Not that he was waiting. Not that her name was Jane.

Or maybe it was. Why the hell not? Jane was a common name, a tidy feminine name; the kind of girl you could take home to your mother, if you had one. Wouldn’t that be a gas, if he sat down at Jane Doe’s booth one day and asked her name, and she looked back at him over the rim of her coffee cup, just gazed at him with those wet chocolate eyes, and said I’m Jane, like that.

Yeah. Just like that.

Not that he’d ever sit down at her booth. When, every day at ten o’clock sharp, Jane Doe settled herself in her accustomed place at Boylan’s Coffee Shop and ordered a cup of finest Colombian with cream and sugar and an apricot Danish, she enacted an invisible electric barrier about herself, crossable only by waitresses bearing pots of fresh coffee and old Boylan himself, gray-haired and idolatrous. Look but don’t touch. Admire but don’t flirt. No virile, young red-blooded males need apply, thank you terribly, and would you please keep your dirty, loathsome big hands to yourself.

“More coffee, Cap?”

He looked down at the thick white cup in the thick white saucer. His loathsome big hand was clenched around the bowl. The remains of his coffee, fourth refill, lay black and still at the bottom. Out of steam. He released the cup and reached for his back pocket. “No thanks, Em. I’d better be going.”

“Suit yourself.”

He dropped a pair of dollar bills on the Formica—a buck fifty for the bacon and eggs, plus fifty cents for Em, who had two kids and a drunk husband she complained about behind the counter to the other girls—and stuffed his paperback in an outside pocket of his camera bag. The place was quiet, hollow, denuded of the last straggling breakfasters, holding its breath for the lunch rush. He levered himself out of the booth and hoisted his camera bag over his shoulder. His shoes echoed on the empty linoleum.

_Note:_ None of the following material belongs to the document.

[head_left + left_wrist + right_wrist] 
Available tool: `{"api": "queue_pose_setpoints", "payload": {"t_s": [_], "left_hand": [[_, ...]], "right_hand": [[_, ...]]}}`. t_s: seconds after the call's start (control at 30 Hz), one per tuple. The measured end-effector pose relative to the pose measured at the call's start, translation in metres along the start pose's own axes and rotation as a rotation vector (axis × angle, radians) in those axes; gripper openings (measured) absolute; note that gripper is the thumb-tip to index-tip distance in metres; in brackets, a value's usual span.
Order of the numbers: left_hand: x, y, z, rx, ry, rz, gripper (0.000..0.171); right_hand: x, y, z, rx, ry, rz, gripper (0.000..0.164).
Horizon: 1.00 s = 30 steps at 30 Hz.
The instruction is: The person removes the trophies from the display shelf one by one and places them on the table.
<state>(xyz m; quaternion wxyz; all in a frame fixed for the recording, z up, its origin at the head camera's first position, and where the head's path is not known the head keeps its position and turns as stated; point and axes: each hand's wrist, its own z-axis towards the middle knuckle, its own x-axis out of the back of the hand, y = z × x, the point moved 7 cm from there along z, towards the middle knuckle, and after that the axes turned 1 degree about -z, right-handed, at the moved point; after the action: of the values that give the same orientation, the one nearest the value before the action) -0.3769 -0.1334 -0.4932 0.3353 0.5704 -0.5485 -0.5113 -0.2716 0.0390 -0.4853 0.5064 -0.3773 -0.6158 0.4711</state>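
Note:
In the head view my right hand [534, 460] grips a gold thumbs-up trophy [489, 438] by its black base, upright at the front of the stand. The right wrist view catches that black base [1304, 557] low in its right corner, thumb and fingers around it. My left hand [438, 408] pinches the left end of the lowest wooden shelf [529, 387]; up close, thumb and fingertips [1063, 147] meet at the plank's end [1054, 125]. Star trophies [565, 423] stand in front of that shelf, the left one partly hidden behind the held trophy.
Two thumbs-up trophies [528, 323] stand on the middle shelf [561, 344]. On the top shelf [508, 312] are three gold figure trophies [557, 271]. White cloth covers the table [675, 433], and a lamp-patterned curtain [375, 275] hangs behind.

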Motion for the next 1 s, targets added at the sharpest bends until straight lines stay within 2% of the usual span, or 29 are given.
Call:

Em’s voice carried out behind him. “I bet she’s back tomorrow, Cap. She just lives around the corner.”

“I don’t know what the hell you’re talking about, Em.” He hurled the door open in a jingle-jangle of damned bells that jumped atop his nerves.

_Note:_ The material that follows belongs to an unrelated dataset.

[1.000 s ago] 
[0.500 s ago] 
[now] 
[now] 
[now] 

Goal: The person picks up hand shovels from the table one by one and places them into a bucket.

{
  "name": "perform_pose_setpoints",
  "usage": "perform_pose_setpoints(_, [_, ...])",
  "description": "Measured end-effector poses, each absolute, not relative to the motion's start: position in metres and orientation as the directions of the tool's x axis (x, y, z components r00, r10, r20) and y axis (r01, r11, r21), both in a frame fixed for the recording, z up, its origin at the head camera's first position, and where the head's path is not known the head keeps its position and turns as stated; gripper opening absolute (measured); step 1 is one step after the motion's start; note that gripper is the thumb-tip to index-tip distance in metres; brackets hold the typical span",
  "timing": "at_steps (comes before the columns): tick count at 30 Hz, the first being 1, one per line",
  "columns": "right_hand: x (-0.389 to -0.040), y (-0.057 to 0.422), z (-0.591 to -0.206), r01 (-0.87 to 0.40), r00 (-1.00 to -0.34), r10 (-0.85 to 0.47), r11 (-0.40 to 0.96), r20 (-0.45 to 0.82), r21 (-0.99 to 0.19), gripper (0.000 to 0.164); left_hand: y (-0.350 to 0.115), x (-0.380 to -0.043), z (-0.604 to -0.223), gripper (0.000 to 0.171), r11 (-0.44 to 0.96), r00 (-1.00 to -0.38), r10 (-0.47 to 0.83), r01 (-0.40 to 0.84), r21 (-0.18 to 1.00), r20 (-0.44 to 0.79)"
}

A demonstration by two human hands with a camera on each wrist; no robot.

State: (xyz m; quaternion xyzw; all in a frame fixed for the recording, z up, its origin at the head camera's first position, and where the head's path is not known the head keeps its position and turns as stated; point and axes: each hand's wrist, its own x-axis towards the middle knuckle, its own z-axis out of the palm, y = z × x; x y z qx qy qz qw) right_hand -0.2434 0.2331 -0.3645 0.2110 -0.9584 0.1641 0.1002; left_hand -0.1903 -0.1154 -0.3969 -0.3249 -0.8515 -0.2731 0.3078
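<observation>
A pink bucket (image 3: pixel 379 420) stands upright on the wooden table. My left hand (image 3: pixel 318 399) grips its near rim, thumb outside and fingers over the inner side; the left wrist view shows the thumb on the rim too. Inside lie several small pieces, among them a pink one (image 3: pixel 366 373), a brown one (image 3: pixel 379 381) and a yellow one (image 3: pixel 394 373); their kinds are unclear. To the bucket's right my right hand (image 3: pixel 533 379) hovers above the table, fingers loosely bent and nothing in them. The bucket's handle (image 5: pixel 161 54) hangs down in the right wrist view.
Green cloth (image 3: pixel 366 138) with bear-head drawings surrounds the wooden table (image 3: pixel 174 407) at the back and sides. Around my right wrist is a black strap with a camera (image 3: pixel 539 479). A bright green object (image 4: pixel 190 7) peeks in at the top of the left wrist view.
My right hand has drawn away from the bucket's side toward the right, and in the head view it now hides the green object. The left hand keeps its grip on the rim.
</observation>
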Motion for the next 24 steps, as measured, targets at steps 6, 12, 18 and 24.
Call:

“Wasn’t born yesterday,” she called back.

Outside, the Back Bay reeked of its old summer self—car exhaust and effluvia and sun-roasted stone. An early heat wave, the radio had warned this morning, and already you could feel it in the air, a familiar jungle weight curling down the darling buds of May. To the harbor, then. A long walk by civilian standards, but compared to a ten-mile hike in a shitty tropical swamp along the Laos border, hauling fifty pounds of pack and an M16 rifle, sweat rolling from your helmet into your stinging eyes, fucking Vietcong ambush behind every tree, hell, Boston Harbor’s a Sunday stroll through the gates of paradise.

Just a little less exciting, that was all, but he could live without excitement for a while. Everyone else did.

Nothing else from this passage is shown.